Give back exactly the lines of the material below that start at the line containing "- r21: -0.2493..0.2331" and end at the line containing "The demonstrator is", and no others.

┌────────

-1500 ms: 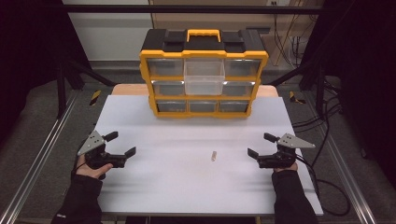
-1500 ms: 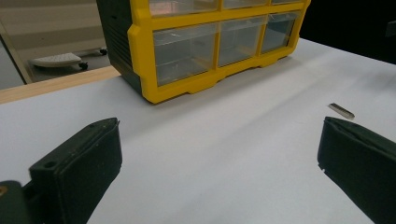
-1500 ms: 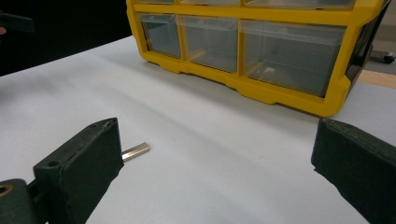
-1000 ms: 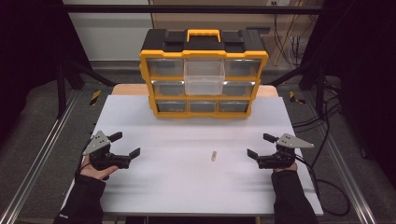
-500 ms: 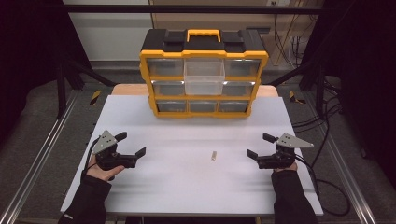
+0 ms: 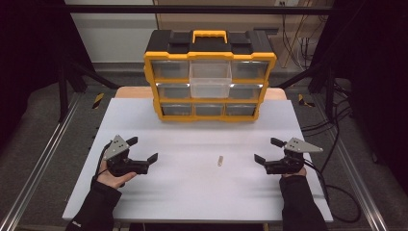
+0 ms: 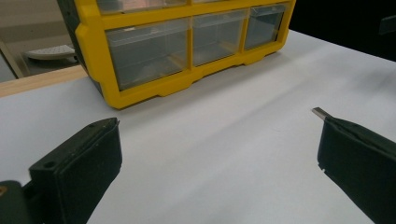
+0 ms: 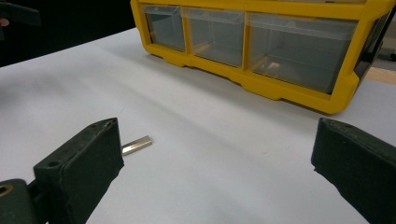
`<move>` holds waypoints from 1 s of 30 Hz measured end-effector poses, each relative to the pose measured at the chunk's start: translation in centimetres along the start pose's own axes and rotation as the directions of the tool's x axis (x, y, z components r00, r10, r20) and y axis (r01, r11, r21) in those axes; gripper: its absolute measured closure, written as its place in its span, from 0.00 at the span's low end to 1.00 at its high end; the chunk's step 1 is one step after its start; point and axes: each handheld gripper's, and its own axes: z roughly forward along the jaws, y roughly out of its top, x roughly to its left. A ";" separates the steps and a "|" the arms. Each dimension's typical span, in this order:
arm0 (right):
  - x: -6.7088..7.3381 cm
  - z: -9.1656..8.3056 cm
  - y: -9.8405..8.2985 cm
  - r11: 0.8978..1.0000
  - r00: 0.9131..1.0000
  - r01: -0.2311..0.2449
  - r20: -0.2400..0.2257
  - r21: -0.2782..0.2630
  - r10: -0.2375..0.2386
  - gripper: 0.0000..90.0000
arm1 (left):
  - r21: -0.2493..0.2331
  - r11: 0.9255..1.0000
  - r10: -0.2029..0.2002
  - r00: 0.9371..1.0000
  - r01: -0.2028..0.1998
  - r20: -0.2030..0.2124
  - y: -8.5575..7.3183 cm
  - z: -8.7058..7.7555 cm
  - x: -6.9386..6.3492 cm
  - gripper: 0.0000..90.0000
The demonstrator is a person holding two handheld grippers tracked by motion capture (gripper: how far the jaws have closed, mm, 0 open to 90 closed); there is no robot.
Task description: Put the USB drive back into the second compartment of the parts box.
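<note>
Moved: since the earlier pictures the left gripper (image 6: 139, 155) has slid in from the left edge toward the middle of the white flat surface (image 6: 192, 192). The right gripper has kept its place.
Left gripper: a hand (image 6: 113, 179) holds it low over the surface. Its black jaws stand wide open with nothing between them. I think it is getting ready to reach.
Little piece: the small pale metal bar (image 6: 220, 160) lies flat on the surface between the two grippers, nearer the right one. It touches nothing.
Box: the yellow and black plastic drawer box (image 6: 210, 77) stands at the back. One clear middle drawer (image 6: 210, 79) sticks out, maybe to take the bar.
Right gripper: the right gripper (image 6: 268, 151) waits low, jaws wide open and empty, pointing toward the bar (image 8: 137, 145).
</note>
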 end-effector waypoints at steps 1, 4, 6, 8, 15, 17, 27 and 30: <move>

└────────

> **RESULT FOR THIS TASK**:
  - r21: -0.2493..0.2331
  - r11: 0.9255..1.0000
  - r10: -0.2029..0.2002
  - r00: 0.9371..1.0000
  - r01: -0.2028..0.1998
  - r20: -0.2030..0.2124
  - y: -8.5575..7.3183 cm
  - z: -8.7058..7.7555 cm
  - x: -6.9386..6.3492 cm
  - gripper: 0.0000..90.0000
The demonstrator is a person holding two handheld grippers tracked by motion capture (gripper: how far the jaws have closed, mm, 0 open to 90 closed); there is no robot.

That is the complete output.